# Sophronitis cernua (first time bloomer)



## Kavanaru (Jul 31, 2009)

This is a first time bloomer in my orchidarium  I bought it more than one year ago, to test if this species would like the conditions in my orchidarium... I think the answer is yes 

Only two flowers on this spike (plus another spike growing), but I think next time I could get more blooms from it...


----------



## SlipperFan (Jul 31, 2009)

Very nice. I've heard this is easier to grow than coccinea, but I have not found it so.


----------



## NYEric (Jul 31, 2009)

Well done, I killed a few of these also!


----------



## Paph_LdyMacBeth (Jul 31, 2009)

Its pretty pretty pretty!

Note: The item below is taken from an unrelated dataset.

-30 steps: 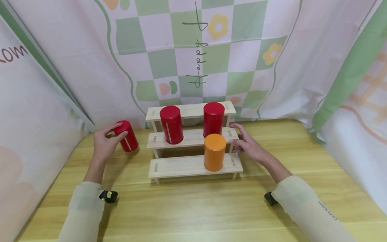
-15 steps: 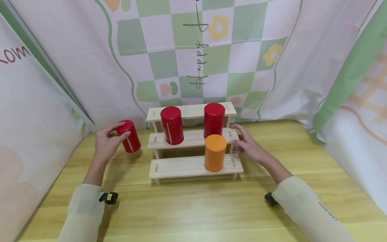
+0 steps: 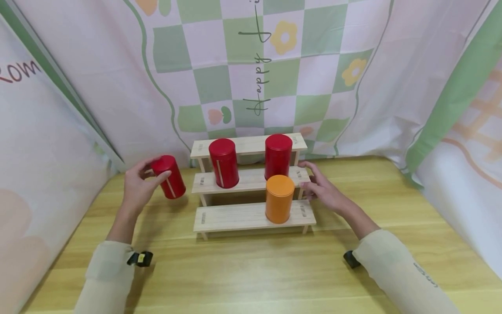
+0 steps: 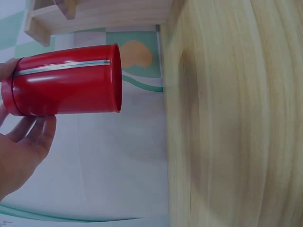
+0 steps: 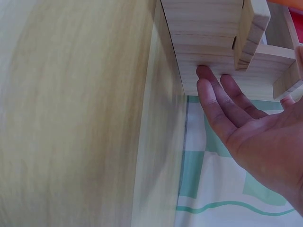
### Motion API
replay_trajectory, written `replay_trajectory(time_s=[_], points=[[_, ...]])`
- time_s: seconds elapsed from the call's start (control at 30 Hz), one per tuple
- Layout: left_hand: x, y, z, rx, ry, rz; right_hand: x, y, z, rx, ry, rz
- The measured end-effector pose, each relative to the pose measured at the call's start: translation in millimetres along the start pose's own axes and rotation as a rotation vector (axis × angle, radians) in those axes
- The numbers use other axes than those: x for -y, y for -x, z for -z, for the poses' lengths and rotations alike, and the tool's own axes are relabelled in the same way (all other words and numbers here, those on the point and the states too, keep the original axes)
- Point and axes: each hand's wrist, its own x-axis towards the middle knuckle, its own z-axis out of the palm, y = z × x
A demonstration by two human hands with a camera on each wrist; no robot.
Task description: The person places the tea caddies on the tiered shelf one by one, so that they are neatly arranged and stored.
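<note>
My left hand [image 3: 138,185] grips a red canister [image 3: 171,181] by its lid end, thumb in front and fingers behind. The left wrist view shows the red canister [image 4: 71,80] tilted, its base apart from the tabletop. A three-tier wooden stand [image 3: 231,218] stands at the middle. At its right end, my right hand [image 3: 323,189] holds the middle tier between thumb and index finger. The other fingers [image 5: 215,111] lie against the stand's side in the right wrist view. Two more red canisters, left [image 3: 224,165] and right [image 3: 277,155], stand on the middle tier; an orange canister [image 3: 279,200] stands on the lowest.
The wooden table [image 3: 251,270] extends in front of the stand and to both sides. A patterned curtain [image 3: 243,78] hangs close behind the stand, and cloth also hangs at the left and right. A black wrist device [image 3: 141,259] sits at the left cuff.
The left hand has lifted the red canister off the table and carried it slightly right, toward the stand. My right hand and the other canisters stay in place.
</note>
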Motion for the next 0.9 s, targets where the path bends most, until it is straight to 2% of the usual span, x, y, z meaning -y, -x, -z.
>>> replay_trajectory(time_s=[0.2, 0.43, 0.9], points=[[-4.4, 4.1, 0.9, 0.014, 0.02, -0.024, 0.7, 0.5, -0.6, 0.002, 0.005, 0.008], [-11.1, 5.7, 2.4, -0.014, 0.049, -0.084, 1.2, 0.7, -0.9, 0.005, 0.011, 0.008], [-24.9, 9.4, 7.1, -0.045, 0.102, -0.146, 1.0, 0.8, -0.8, -0.001, 0.008, -0.003]])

Its the prettiest little thing I ever did see!


----------



## rdlsreno (Jul 31, 2009)

Nice Ramon!

Ramon


----------



## KyushuCalanthe (Aug 1, 2009)

Cute little guy!


----------



## JeanLux (Aug 1, 2009)

Very, very nice one Ramon!!!
IMO it is easier than coccinea, and I had one for over 10 years growing to a nice plant, then getting mealings and no more recovering from it  ! ( I have killed at least 5 coccineas always in a very short time) Jean


----------



## biothanasis (Aug 1, 2009)

Very nice colour and cute flowers!!!!


----------



## Elena (Aug 2, 2009)

Great job growing it, I don't even try


----------



## toddybear (Aug 2, 2009)

Very cute! Guess mine died since it wasn't in an orchidarium!


----------



## goldenrose (Aug 3, 2009)

:clap: A real QT! :clap: 
I'm trying rosea, it's put out a couple of new growths, suppose to be a summer bloomer but I'm not holding my breath on blooms for this year!


----------



## Ron-NY (Aug 3, 2009)

very nice...mine blooms in the spring off of multi growths. I do not find this species difficult at all. Mount, hang it and ignore it. Not a species that likes to fussed over.


----------